I used Photoshop's clone tool and cloned some of the water without the date stamp over the top of the stamp. It's a great tool for all sorts of things. It took me about 30 seconds to do. The part that took the longest was up-loading the repaired label! (I'm going to say a swear word here so close your ears!) I have "dial-up"! =)

I don't have Publisher at home but I do at work so I can't look to see what might cure the date problem. I'd be more than happy to fix any photos that have the date on them for you if you'd like. You can post them here or email them to me. Let me know if I can help.
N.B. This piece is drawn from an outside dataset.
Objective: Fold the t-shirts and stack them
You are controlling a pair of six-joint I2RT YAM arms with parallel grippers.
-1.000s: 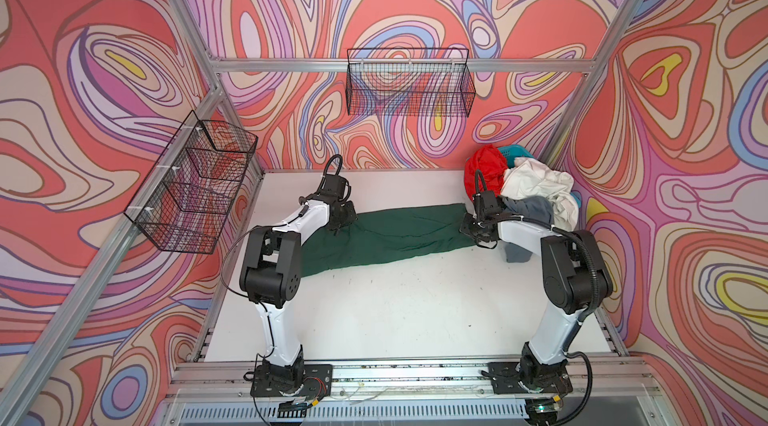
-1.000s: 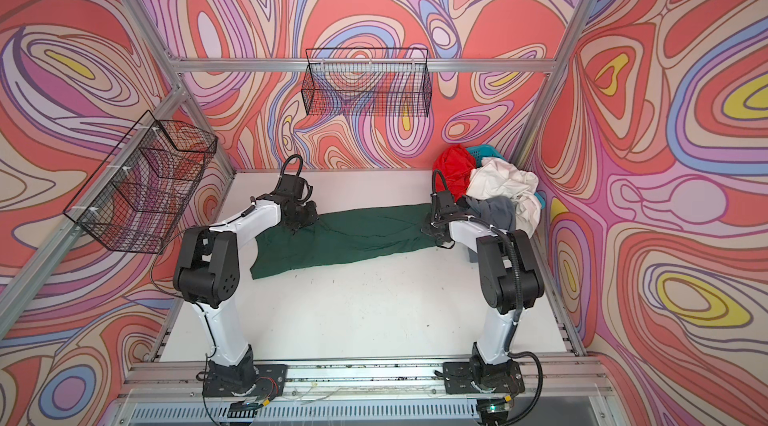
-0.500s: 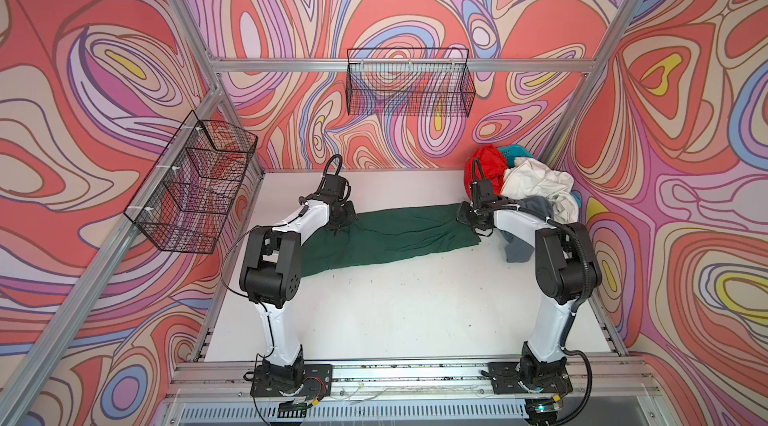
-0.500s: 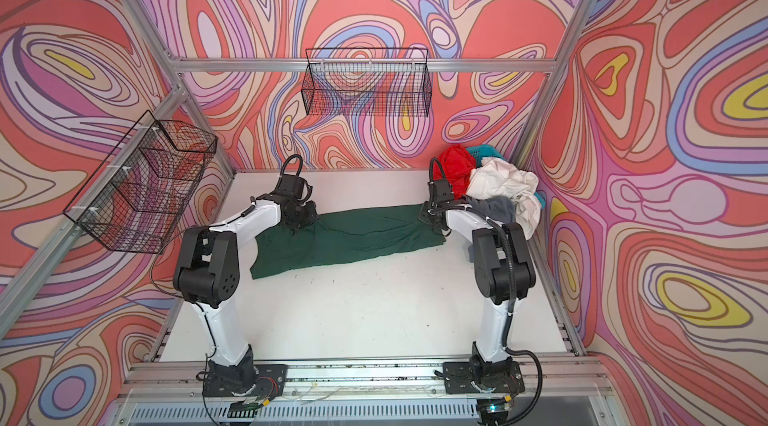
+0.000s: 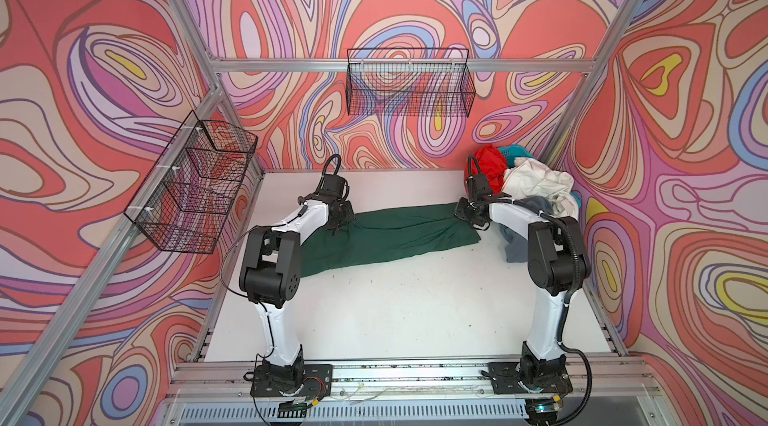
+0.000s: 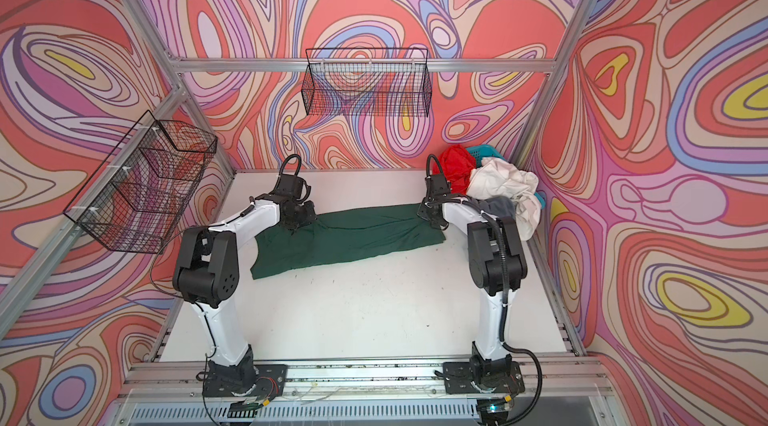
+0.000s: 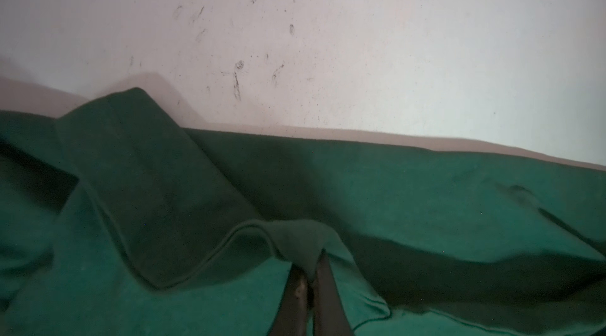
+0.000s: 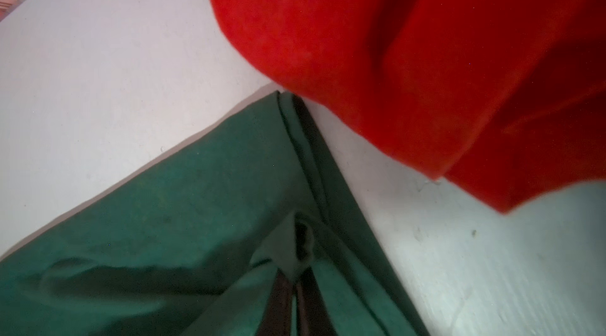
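Dark green t-shirt [image 5: 395,234] lies stretched across the far half of the table [image 5: 395,320]; left gripper [image 7: 310,272] pinches a fold at its left end; right gripper [image 8: 295,273] clamps its right corner, just beside the red t-shirt [image 8: 393,55]; bare surface in front

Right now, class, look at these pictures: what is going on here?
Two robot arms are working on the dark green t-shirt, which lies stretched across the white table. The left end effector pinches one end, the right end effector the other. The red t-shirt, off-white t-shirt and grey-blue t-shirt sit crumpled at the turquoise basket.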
There should also be a way to turn off the that feature on your camera. I find them terribly distracting and I think they ruin a great photo like the one on your label.


----------



## Wade E (Sep 22, 2006)

Kutya, your camara probably (like mine does) has a detail in the menu
for placing or removing date stamps. If you shut that off you wont have
to retouch your photos. Check your camara manual.


----------



## PolishWineP (Sep 23, 2006)

Camera manual? What is that?



I hear people say things like that once in a while but I never know what they're talking about!
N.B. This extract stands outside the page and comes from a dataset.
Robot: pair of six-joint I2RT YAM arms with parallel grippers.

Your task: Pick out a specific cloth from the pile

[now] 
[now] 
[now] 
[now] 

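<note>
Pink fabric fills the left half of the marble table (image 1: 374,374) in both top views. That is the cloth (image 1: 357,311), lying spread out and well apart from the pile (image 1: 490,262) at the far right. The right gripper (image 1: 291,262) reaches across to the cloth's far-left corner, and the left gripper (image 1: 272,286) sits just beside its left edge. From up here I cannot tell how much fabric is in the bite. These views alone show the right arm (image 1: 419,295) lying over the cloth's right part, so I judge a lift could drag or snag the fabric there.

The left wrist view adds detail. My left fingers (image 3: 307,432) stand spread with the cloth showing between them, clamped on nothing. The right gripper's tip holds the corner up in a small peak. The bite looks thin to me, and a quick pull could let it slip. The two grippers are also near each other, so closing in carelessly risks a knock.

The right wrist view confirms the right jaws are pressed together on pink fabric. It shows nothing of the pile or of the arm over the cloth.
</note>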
If you don't know where the manual is, start with your menu button and go from there. You never know WHAT you'll learn!



I have a goal to learn something new about my camera every week. I think this week I'll learn how to turn the date function on!


----------



## B M W (Oct 6, 2006)

Kutya,
Nice label



and great picture. I was staying at St. Mary Lodge and had to evacuate this summer due to the fire. We hiked up to Grinnell Glacier the day they evacuated, so we were stuck without our luggage, but the hike was beautiful. That must have been an awesome ride on the bike, I hope to ride in Glacier next summer. We rode over the Bearthooth Pass and through Yellowstone this summer, great ride.


----------



## B M W (Oct 9, 2006)

Here is a picture from the fire we took the night were evacuated.


----------



## Wade E (Oct 9, 2006)

Wow pretty scary huh. Hope it didnt reach your property.


----------



## kutya (Oct 10, 2006)

BMW: Excellent picture. We were in East Glacier the day the road was closed to Sun highway. we were able to ride around through Duck Lake, and then go over the pass. It was truely a beautiful sight. It reminds me of the fires of '88' if you were around??? jh


----------



## OilnH2O (Oct 10, 2006)

Good pic's, Kutya!-- I was up there twice in September -- have you been back? The fire ended up burning mostly on the reservation, then back into the park in September -- close to 30,000 acres I think. On the first trip, just after they reopened the highway, all the guard rails on US 89 were lying on the side of the road, and the posts burned to stumps. By the second trip, new guard rail (and lots of new pavement where the fire burned across the road) was all along the highway from the divide down into St. Mary's. Great idea for a label!


Dave


----------



## B M W (Oct 10, 2006)

OilnH20, 


Thanks for the update, I haven't had a chance to get back up to the park to see the damage. The day after we took the picture of the fire it had moved closer to St. Mary Lodge we really thought the lodge was going to go, but the wind shifted and it was okay. We stuck around for the next day trying to get our luggage and were able to get most of it, I think the rest is gone forever, but considering how close we were to the fire I think we are lucky that we didn't lose more.


Kutya,
I bet the ride was beautiful and I remember the fires of "88"



. I'm hoping one of our first rides next summer is through Glacier Park to see the damage and hopefully get some hiking in.


Here are some more pictures:


----------



## kutya (Oct 11, 2006)

OilnH20: I was in the park the day they were trying to open the road, I have not been back yet. I did hear the guardrails were all over the place. From BMW's pics, it must have been hot....


BMW, great pictures.for the majority of my life, (except for a stint in the Navy) I have lived within 100 miles of the park. It's a specal place for me. In all those years, I have hiked, biked, walked,and skiedthrough out most of it..... Thanks for the pics...


----------



## B M W (Oct 11, 2006)

Kutya,


I live about 250 miles away from the park, but I try and get there at least once each year, it is my favorite place in Montana. I know there is still a lot of trails I haven't hiked, but every year my friends,family and Ispend time there. What a great place to get pictures for wine labels as you have done



.


----------